Dr Soren Brage from the MRC Epidemiology Unit said: “If you are someone who finds the idea of 150 minutes of moderate-intensity physical activity a week a bit daunting, then our findings should be good news. Doing some physical activity is better than doing none. This is also a good starting position – if you find that 75 minutes a week is manageable, then you could try stepping it up gradually to the full recommended amount.”
Seventy-five minutes per week of moderate activity was also enough to reduce the risk of developing cardiovascular disease by 17% and cancer by 7%. For some specific cancers, the reduction in risk was greater – head and neck, myeloid leukaemia, myeloma, and gastric cardia cancers were between 14 and 26% lower risk. For other cancers, such as lung, liver, endometrial, colon, and breast cancer, a 3–11% lower risk was observed.
Professor James Woodcock from the MRC Epidemiology Unit said: “We know that physical activity, such as walking or cycling, is good for you, especially if you feel it raises your heart rate. But what we’ve found is there are substantial benefits to heart health and reducing your risk of cancer even if you can only manage 10 minutes every day.”
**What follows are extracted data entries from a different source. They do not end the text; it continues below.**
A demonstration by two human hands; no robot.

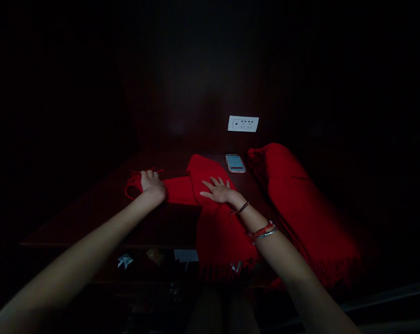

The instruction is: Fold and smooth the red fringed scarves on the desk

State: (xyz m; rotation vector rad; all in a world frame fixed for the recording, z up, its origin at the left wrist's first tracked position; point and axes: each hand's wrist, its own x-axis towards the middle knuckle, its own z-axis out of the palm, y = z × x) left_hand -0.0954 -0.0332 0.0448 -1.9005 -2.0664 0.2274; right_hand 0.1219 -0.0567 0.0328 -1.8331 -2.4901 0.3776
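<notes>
A red fringed scarf [213, 232] lies on the dark wooden table, folded across itself, with its near fringe hanging over the front edge. One narrow length of it runs left to a fringed end. There my left hand [152, 183] is closed on the scarf, its fingers bent over the cloth; the palm side is hidden. My right hand [217, 190] rests on the fold with its fingers spread out, pressing the cloth without gripping it. Bracelets circle my right wrist and forearm.
Another red fringed cloth [293, 195] lies folded at the right. A phone-like flat object [235, 163], pixelated, lies behind the scarf. A white socket plate [243, 124] is on the back wall. Small items, including a pale crumpled piece [125, 260], sit below the table's edge [92, 245]. The surroundings are very dark.
</notes>
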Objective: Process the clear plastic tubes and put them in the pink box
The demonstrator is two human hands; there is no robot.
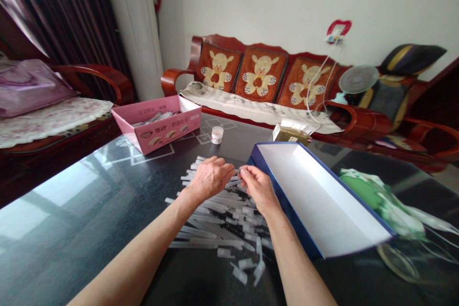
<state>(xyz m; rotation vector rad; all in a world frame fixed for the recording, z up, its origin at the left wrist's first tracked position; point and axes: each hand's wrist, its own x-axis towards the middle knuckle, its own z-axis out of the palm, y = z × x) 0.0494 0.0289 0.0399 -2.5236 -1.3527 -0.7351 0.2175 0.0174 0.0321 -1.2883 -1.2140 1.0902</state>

The researchers calculated that if everyone in the studies had done the equivalent of at least 150 min per week of moderate-intensity activity, around one in six (16%) early deaths would be prevented. One in nine (11%) cases of cardiovascular disease and one in 20 (5%) cases of cancer would be prevented.
However, even if everyone managed at least 75 min per week of moderate-intensity physical activity, around one in ten (10%) early deaths would be prevented. One in twenty (5%) cases of cardiovascular disease and nearly one in thirty (3%) cases of cancer would be prevented.